TASK PROMPT: Every line of the entries below from the one containing "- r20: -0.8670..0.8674" to the one containing "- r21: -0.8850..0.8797", both ends included, must be written out exactly. No other line belongs in the answer.

PROVIDED RECORDS:
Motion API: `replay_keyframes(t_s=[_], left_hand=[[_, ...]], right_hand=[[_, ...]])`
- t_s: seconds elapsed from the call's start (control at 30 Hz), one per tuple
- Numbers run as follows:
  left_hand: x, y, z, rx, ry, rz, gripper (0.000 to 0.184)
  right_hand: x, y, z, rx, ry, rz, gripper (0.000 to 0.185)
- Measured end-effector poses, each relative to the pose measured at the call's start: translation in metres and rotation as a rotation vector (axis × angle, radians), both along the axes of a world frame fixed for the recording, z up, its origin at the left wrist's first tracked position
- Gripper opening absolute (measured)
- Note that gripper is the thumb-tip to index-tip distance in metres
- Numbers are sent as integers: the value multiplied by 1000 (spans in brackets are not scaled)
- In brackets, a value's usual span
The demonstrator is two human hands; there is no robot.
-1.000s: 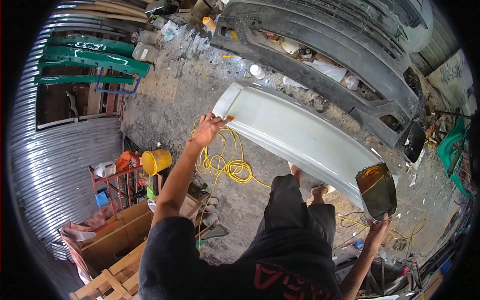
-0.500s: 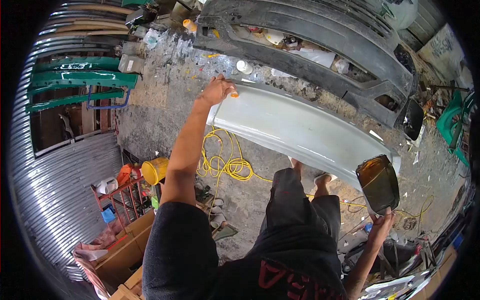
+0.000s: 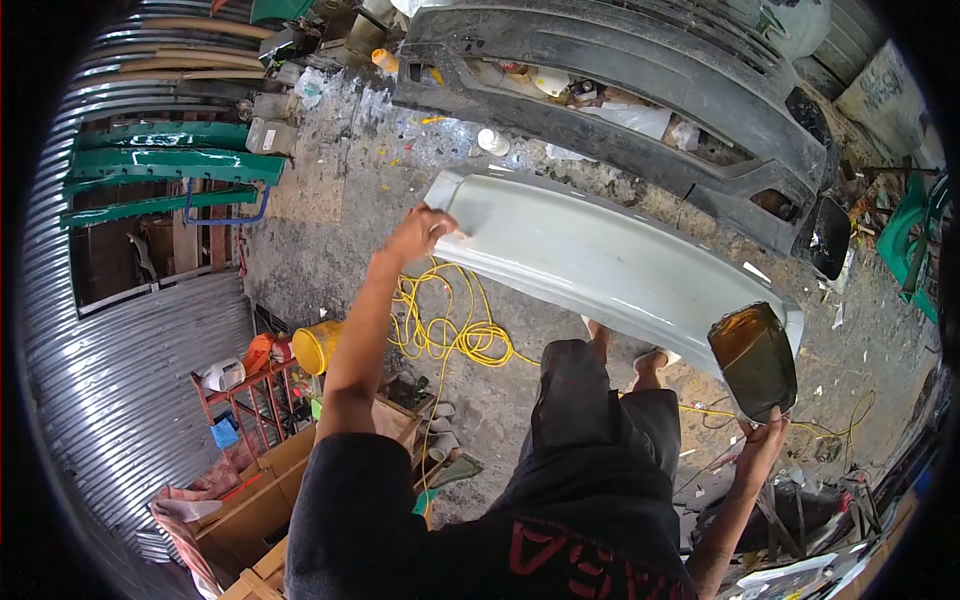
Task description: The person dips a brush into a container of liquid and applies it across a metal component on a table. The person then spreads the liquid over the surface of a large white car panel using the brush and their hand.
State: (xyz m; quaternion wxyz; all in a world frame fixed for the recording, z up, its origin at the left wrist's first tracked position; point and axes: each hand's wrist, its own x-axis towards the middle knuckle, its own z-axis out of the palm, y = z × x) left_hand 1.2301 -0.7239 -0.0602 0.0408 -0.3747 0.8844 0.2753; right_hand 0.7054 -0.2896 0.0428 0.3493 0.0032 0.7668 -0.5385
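Note:
A long, curved whitish panel (image 3: 590,245), like a vehicle body part, lies slantwise in front of me. Over its left end is my left hand (image 3: 420,236), fingers bent together and slightly blurred. Something small and pale shows at its fingertips, too smeared to name. On the right, my right hand (image 3: 764,440) grips the near edge of a dark amber, rounded-rectangular open container (image 3: 755,365), which is tilted over the panel's right end. What the container holds is hard to make out.
A large dark grey bumper (image 3: 620,110) lies beyond the panel. A white bottle (image 3: 492,142) stands between them. Yellow cable (image 3: 465,335) coils on the floor. At left are green panels (image 3: 180,163), a yellow bucket (image 3: 316,348) and a red rack (image 3: 262,400).
My left hand has come nearer along the panel's left end, from the far edge towards the near edge. The orange bit seen at its fingertips no longer shows. My right hand keeps the container nearly in place.

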Motion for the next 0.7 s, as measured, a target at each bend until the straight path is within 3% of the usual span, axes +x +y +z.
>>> replay_keyframes(t_s=[0.07,0.13,0.2,0.23,0.37,0.43,0.47,0.53,0.57,0.6,0.63,0.7], left_hand=[[-4,-33,-37,-13,17,37,18],[-16,-52,-43,-33,32,69,15],[-33,-51,-47,-289,45,173,13],[-46,-38,-44,-464,134,228,14],[-67,38,-74,-551,26,231,18],[-91,75,-65,-597,27,183,20],[-111,88,-43,-544,87,190,20],[-142,115,-22,-443,191,173,20],[-146,120,-19,-284,387,342,17],[-159,126,-15,-112,572,507,14],[-180,134,4,-82,599,491,14],[-200,139,56,214,711,546,15]], right_hand=[[1,-1,3,-5,27,-22,46],[-1,3,1,-50,40,-19,45],[-1,5,1,-35,63,-24,46],[-1,8,1,-23,70,-27,46],[-4,14,-2,28,24,11,53],[4,-1,2,51,17,8,62],[7,-11,9,58,10,95,61],[4,-4,-16,162,56,29,67],[7,-18,-7,155,46,139,70],[3,-14,-26,137,121,238,67],[12,-35,-11,60,-4,230,63],[21,-57,-20,-65,50,304,61]])
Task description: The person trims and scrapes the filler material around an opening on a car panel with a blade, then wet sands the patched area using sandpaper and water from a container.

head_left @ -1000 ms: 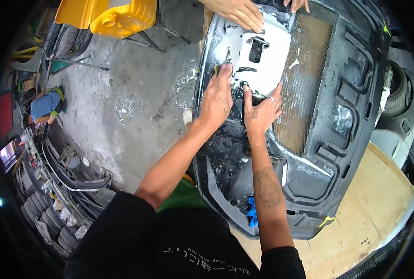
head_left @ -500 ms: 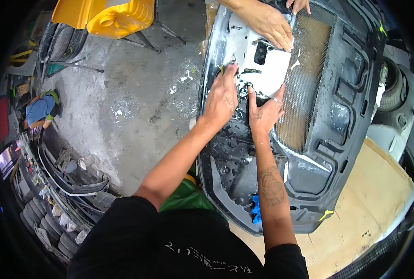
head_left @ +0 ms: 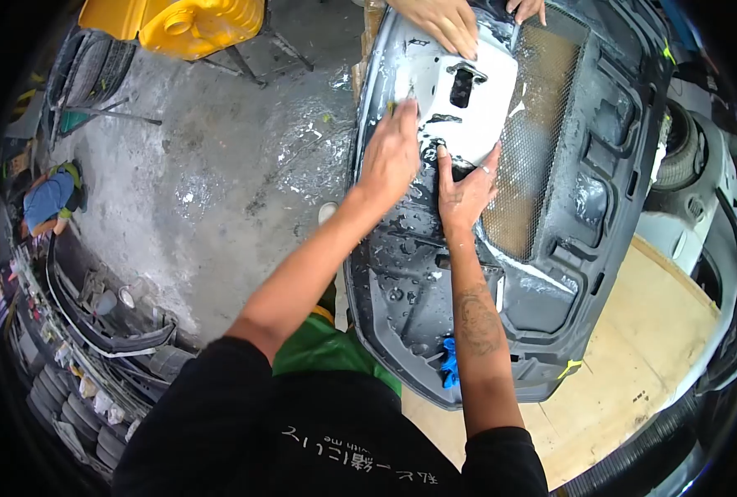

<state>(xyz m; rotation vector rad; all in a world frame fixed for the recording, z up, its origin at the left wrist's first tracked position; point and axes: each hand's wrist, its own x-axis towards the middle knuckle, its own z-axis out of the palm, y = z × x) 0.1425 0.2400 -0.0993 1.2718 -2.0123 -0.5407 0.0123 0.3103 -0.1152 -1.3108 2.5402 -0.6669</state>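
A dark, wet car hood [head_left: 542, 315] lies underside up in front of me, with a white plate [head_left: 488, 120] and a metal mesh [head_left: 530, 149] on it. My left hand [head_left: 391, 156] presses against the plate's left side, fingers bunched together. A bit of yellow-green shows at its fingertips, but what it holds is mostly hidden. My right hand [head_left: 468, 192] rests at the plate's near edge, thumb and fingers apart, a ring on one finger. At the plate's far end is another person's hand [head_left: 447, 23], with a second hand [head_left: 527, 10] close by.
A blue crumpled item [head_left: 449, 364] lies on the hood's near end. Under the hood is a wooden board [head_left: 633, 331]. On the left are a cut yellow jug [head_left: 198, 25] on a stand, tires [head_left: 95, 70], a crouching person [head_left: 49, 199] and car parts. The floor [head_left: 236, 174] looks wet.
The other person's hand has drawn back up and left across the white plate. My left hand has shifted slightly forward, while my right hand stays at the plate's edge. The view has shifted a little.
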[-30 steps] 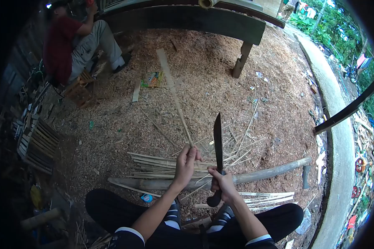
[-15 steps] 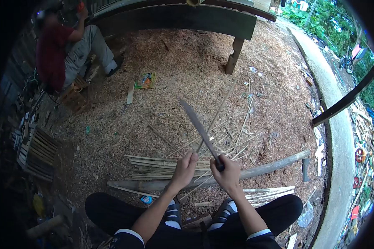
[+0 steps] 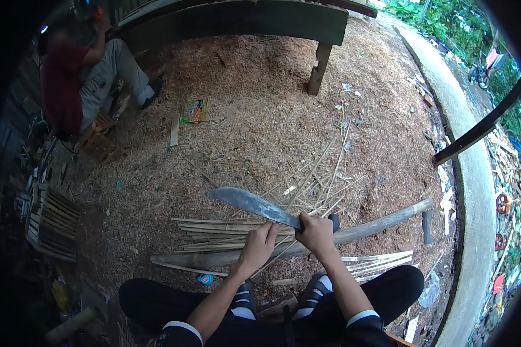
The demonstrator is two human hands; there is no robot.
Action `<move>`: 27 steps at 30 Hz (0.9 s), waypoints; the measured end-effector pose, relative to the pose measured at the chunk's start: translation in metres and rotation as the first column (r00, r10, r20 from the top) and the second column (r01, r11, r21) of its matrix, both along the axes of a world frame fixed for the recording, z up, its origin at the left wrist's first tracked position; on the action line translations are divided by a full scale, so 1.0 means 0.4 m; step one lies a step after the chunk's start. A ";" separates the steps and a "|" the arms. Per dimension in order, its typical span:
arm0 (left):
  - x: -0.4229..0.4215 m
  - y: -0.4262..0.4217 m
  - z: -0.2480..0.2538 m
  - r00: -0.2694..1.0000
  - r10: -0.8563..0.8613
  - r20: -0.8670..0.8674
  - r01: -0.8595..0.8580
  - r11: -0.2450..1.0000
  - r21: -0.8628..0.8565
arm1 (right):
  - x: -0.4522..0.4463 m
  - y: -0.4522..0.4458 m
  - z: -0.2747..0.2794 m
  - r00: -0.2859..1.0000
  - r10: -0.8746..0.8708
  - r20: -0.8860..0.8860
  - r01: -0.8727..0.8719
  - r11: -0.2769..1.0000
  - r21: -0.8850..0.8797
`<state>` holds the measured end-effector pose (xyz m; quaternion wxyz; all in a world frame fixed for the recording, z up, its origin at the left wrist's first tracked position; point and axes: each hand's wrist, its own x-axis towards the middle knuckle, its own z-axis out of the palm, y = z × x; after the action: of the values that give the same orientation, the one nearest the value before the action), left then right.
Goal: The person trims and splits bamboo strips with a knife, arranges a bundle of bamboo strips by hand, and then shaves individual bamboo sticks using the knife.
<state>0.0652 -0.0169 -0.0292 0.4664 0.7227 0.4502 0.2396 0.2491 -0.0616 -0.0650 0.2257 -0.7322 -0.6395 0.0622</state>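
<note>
My right hand [image 3: 316,233] is closed around the handle of a large knife [image 3: 249,202], whose broad blade points left and slightly away from me. Close beside it, under the blade, my left hand [image 3: 258,247] pinches a thin bamboo strip [image 3: 311,174], which slants away to the upper right behind the blade. Below the hands a long wooden pole [image 3: 364,230] lies across the ground. A bundle of bamboo strips [image 3: 214,229] lies just beyond the pole on the left, and more pale strips [image 3: 376,263] lie near my right knee.
A person in a red shirt [image 3: 63,87] sits at the upper left beside a wooden crate [image 3: 97,144]. A long bench [image 3: 237,22] stands ahead. A slatted rack [image 3: 55,222] is at the left, a dark post [image 3: 480,130] and a concrete kerb [image 3: 474,208] at the right.
The knife blade has swung from upright to pointing left, over my left hand. The strip in my left hand has tilted from upper left to upper right. The whole view has shifted slightly.
</note>
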 end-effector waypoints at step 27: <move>-0.073 0.026 -0.034 0.971 0.205 0.122 -0.195 0.977 -0.086 | 0.085 -0.006 0.025 0.890 -0.415 -0.192 0.427 0.904 0.027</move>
<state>0.0358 -0.0064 -0.0426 0.4943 0.6390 0.4979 0.3153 0.2832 -0.0639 -0.0548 0.3159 -0.8365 -0.4442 0.0565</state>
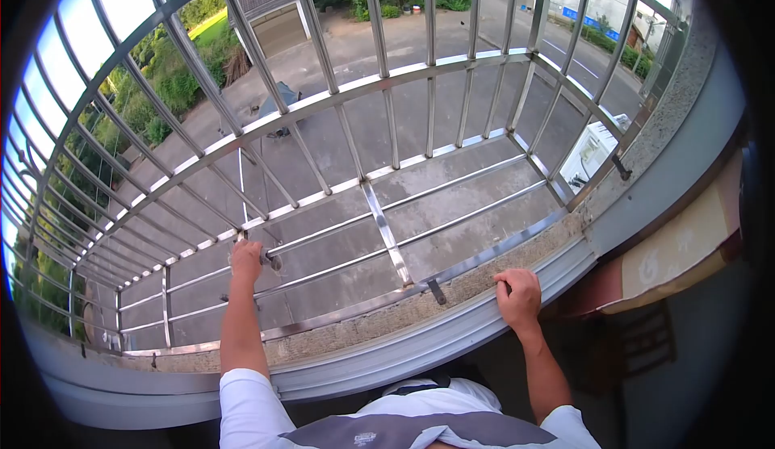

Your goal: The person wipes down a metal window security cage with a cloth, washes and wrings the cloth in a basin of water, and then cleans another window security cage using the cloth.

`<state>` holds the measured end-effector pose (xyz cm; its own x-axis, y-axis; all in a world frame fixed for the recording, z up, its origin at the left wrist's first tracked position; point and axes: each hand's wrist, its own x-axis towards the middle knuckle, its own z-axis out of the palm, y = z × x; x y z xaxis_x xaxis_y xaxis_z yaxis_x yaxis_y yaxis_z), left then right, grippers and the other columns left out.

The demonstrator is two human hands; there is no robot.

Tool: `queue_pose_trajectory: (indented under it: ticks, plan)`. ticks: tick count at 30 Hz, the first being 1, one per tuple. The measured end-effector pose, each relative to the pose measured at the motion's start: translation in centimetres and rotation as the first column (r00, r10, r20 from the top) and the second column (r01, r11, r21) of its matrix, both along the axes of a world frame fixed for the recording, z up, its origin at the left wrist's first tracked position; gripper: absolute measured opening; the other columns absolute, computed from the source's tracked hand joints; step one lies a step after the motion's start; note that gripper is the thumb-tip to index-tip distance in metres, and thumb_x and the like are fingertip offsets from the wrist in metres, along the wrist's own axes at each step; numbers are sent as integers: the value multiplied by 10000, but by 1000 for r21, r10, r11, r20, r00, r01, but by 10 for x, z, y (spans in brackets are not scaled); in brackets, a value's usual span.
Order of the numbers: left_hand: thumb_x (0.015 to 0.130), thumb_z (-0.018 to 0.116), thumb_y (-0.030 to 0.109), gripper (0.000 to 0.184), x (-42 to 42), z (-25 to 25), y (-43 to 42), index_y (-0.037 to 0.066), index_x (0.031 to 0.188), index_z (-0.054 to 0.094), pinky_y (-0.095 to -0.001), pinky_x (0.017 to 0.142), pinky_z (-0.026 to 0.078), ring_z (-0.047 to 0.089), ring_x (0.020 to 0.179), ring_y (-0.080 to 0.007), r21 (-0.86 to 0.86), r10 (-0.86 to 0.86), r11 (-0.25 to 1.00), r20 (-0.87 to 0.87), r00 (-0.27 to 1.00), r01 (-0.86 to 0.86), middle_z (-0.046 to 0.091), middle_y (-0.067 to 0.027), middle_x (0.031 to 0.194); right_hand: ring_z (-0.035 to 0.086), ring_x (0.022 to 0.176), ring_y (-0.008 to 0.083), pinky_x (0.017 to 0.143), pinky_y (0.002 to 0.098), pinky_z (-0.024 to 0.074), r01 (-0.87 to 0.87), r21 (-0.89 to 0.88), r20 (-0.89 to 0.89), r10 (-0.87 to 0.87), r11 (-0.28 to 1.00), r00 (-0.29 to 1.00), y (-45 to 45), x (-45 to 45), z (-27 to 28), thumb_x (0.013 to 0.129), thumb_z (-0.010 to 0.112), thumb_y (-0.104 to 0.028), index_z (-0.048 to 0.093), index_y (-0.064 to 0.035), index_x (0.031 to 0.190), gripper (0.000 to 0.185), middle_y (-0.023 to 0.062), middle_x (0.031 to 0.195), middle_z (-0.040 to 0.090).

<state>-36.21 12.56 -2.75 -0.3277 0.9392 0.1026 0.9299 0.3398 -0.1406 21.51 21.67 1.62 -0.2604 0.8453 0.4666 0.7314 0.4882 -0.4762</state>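
My left hand (246,260) reaches out over the floor bars of a stainless-steel window cage (387,235). Its fingers are closed at the cage's lower outer rail (323,199). A small greyish thing (275,263) shows just right of that hand; whether I hold it or what it is, I cannot make out. Nearer to me, my right hand (519,297) is curled closed at the edge of the light-grey window frame (436,350), beside the rough stone sill (476,284). The undersides of its fingers are hidden.
Upright bars (379,25) surround the opening, with a paved yard (355,54) far below. A dark metal bracket (437,291) sticks up at the sill. A covered vehicle (278,100) and a white vehicle (593,150) stand below. A wooden chair (646,338) is behind, at lower right.
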Motion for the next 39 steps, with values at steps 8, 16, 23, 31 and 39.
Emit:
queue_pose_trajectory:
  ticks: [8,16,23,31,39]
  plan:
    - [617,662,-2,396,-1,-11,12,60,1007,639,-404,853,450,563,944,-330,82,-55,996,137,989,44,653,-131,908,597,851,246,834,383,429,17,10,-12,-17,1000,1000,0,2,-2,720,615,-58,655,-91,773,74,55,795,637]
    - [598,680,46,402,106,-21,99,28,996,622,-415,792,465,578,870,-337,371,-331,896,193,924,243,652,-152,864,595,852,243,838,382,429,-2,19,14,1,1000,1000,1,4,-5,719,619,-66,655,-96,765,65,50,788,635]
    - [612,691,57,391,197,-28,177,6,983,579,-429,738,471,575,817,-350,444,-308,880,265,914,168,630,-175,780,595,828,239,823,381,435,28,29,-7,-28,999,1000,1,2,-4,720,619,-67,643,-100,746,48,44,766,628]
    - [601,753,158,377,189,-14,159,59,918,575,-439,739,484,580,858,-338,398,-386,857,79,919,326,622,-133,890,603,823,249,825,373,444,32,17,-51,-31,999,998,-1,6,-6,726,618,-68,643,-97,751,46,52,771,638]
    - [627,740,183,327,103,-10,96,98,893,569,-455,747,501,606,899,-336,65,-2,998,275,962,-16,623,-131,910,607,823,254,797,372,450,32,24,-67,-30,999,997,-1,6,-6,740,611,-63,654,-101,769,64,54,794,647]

OUTPUT BELOW:
  - r20: -0.8670..0.8674
  - r01: -0.8595..0.8580
  - r11: -0.2450..1.0000
  - r21: -0.8628..0.8565
arm1 (right):
  - x: -0.4522..0.4463 m
  - y: -0.4522..0.4458 m
  - z: -0.2747..0.2794 m
  - r00: -0.2859..1.0000
  - r10: -0.8746..0.8708
  - r20: -0.8860..0.8860
  - r01: -0.8727..0.8719
  - r11: -0.2769..1.0000
  - r21: -0.8850..0.8797

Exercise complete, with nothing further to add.